Lembrando quem nos ensinou a andar pela cidade
Um amigo carioca comentou esses dias sobre o apreço que ele tem por certo bairro paulistano, e lembrou de quando ele vivia na cidade e foi parar pela primeira vez no lugar: a rua que virou, o boteco em que parou, o que viu ali. "Me senti muito à vontade".
Essa memória que a gente carrega dos cantos da cidade, que faz a gente enxergar os lugares cada qual de um jeito, vinculando uma arte em um muro a um momento da vida, uma dama da noite que perfuma um pedaço "feio" da via ao pensamento sobre algo melhor, uma composição de João Nogueira que nos emociona a uma cena de rua que o cérebro — cheio de nuances e subjetividades — registrou, essa memória sempre foi, para mim, uma maneira potente de reconhecer o que a cidade faz da gente e o que a gente faz dela.
É um jeito que me parece também muito bonito de lembrar quem nos ensinou a buscar sentido nesse emaranhado de paisagens, histórias, climas, sensações. Reconhecê-los. Toda vez que pego um trem, eu me lembro de, menina, ir fazer compras na Lapa com a minha avó. O sabor do Sonho de Valsa, por exemplo, não tem quem mude: sempre estará vinculado à promoção das lojas Americanas que a dona Holanda não perdia. A Lapa, por consequência, é território dela, da descida do trem até o comércio cheio na rua, passando pela sacolinha da Sumirê.

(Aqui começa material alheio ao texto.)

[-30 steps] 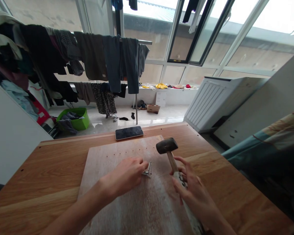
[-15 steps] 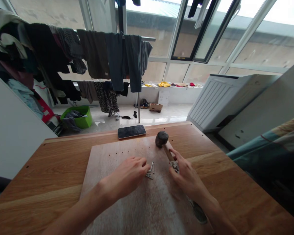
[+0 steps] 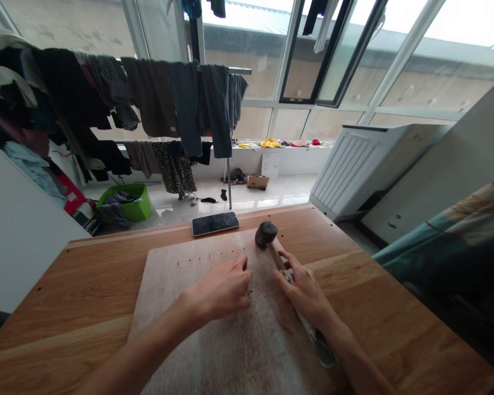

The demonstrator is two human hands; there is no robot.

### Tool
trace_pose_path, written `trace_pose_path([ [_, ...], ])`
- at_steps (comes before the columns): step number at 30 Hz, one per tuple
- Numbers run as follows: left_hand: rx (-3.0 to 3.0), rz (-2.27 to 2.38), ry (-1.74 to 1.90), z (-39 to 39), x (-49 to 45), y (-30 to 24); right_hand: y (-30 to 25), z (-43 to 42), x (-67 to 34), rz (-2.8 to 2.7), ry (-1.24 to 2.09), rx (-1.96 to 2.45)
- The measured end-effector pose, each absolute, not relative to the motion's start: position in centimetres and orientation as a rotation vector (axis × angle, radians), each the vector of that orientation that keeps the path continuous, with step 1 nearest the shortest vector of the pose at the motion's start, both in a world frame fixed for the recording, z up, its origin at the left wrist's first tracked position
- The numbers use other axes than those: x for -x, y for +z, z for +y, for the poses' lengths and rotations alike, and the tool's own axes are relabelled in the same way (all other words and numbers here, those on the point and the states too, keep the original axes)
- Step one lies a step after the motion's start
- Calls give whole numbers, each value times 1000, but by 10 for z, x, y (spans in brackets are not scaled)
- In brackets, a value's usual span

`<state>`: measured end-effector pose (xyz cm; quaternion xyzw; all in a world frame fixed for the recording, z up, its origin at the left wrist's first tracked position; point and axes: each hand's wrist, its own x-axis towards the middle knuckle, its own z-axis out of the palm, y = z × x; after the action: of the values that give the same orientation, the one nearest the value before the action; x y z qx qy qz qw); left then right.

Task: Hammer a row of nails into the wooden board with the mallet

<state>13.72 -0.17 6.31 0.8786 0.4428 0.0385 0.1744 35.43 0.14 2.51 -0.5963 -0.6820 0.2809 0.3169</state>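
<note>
My left hand (image 3: 224, 288) is closed low over the pale wooden board (image 3: 214, 351), its fingers curled down. Bits of thin metal nails (image 3: 251, 289) show at its fingertips; whether any sit between the fingers is hidden. To the right, my right hand (image 3: 304, 291) wraps the wooden handle of a mallet (image 3: 266, 234) with a dark, rounded head. The mallet lies slanted across the board's right side, its head pointing away from me and its handle end passing under my wrist. A row of small dark dots (image 3: 209, 257) runs along the board's far part.
The board lies on a wooden table (image 3: 37, 323). Beyond its far edge rests a black phone (image 3: 215, 224). Past the table are a clothes rack with hanging clothes (image 3: 185, 104), a green tub (image 3: 134, 203), and a white ribbed appliance (image 3: 343, 164). A curtain (image 3: 444, 236) hangs at right.
My left hand has moved over the nails and curled around them, so they are now mostly covered. My right hand stays on the mallet handle. The whole view has shifted slightly.
</note>
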Motion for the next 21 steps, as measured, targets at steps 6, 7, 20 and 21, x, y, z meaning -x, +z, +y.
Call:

Já quando caminho na natureza, seja em qualquer área verde que sobreviva no espaço urbano, tenho outro guia. Quem me leva pelo braço é meu pai, insistindo que dá para descer aquela rampa (por mais íngreme que, em uma primeira vista, ela pareça), que se a gente for por determinado caminho a vista lá do alto vai ser linda, que a aventura urbana de estar junto na cidade é a melhor herança que se pode deixar.

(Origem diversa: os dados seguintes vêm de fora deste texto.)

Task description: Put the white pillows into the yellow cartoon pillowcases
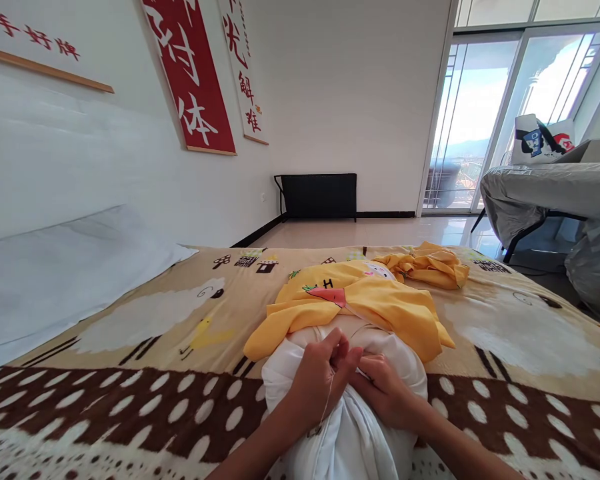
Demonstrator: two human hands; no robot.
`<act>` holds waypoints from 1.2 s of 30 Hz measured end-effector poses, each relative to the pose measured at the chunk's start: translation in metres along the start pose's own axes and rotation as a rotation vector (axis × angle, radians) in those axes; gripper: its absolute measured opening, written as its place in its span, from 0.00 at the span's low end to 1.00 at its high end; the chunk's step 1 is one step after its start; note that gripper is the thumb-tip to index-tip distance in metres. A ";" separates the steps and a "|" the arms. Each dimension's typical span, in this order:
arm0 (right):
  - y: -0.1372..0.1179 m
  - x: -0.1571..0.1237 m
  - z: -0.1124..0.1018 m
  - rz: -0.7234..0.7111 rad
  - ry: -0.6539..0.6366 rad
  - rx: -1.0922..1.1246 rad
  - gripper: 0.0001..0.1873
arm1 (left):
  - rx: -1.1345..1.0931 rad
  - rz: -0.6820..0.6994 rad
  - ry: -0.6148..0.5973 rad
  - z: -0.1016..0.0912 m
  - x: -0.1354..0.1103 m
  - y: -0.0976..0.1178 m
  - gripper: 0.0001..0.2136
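Observation:
A plump white cloth bundle (363,437), perhaps a pillow or a bag, lies in front of me, its fabric gathered into folds under my hands. My left hand (325,373) is closed in a pinch on a thin white string (327,395), which hangs down over the bundle. Close beside it, my right hand (387,390) is closed at the gathered folds, its fingertips near the left thumb; what is inside its fingers is hidden. Just beyond both hands, a yellow cloth (300,297) with a carrot and rabbit print drapes over the far part of the bundle.
Everything rests on a bed with a sheep-patterned blanket (145,320). At left is a white pillow (70,273). A black folded frame (320,196) leans by the far wall. To the right stands a plastic-covered table (555,190) with bags on it, near glass sliding doors (500,100).

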State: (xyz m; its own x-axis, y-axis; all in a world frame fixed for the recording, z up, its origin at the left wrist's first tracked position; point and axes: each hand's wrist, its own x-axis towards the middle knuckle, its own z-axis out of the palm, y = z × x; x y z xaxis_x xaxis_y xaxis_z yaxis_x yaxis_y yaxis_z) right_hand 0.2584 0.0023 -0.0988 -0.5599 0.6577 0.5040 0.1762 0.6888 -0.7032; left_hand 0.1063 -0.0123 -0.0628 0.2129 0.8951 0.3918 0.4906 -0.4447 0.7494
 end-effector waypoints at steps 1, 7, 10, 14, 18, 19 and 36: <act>-0.001 0.000 0.000 -0.009 0.012 0.007 0.19 | 0.023 -0.006 -0.034 0.000 0.000 -0.001 0.12; -0.004 0.000 0.001 -0.023 0.047 0.009 0.18 | 0.126 -0.014 -0.133 -0.005 -0.001 0.003 0.10; -0.003 0.000 0.002 -0.023 0.035 0.009 0.18 | 0.164 -0.010 -0.141 -0.005 0.000 0.006 0.10; -0.002 0.000 0.000 -0.007 0.009 0.013 0.18 | 0.203 -0.004 -0.157 -0.007 0.001 0.007 0.13; -0.007 0.002 -0.004 -0.012 -0.006 0.018 0.16 | 0.238 0.028 -0.241 -0.014 0.002 0.008 0.17; -0.009 0.003 -0.006 -0.025 -0.017 0.020 0.16 | 0.219 0.043 -0.269 -0.016 0.001 0.009 0.16; -0.075 -0.015 -0.001 -0.564 0.266 -0.758 0.12 | -0.070 0.048 -0.005 -0.028 0.000 0.013 0.22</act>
State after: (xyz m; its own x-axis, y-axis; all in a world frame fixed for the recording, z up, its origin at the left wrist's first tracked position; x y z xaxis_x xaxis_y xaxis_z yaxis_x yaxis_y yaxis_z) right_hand 0.2541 -0.0587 -0.0530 -0.5370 0.1554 0.8292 0.4644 0.8750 0.1368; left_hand 0.0891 -0.0188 -0.0374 0.2392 0.8728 0.4255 0.4195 -0.4881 0.7653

Sinto que esses primeiros passos que a gente guarda na memória vão moldando quem somos, e também guiando a gente em todos os primeiros passos ao longo da vida. Nos educando para entender onde pisamos, para despertar sentidos e atenções, da primeira visita a um bairro ao primeiro olhar sobre uma cidade pela qual a gente acaba de se encantar — uma das minhas sensações favoritas. Aquilo que meu amigo se recordava bem sobre a São Paulo que é, também, um pedacinho dele.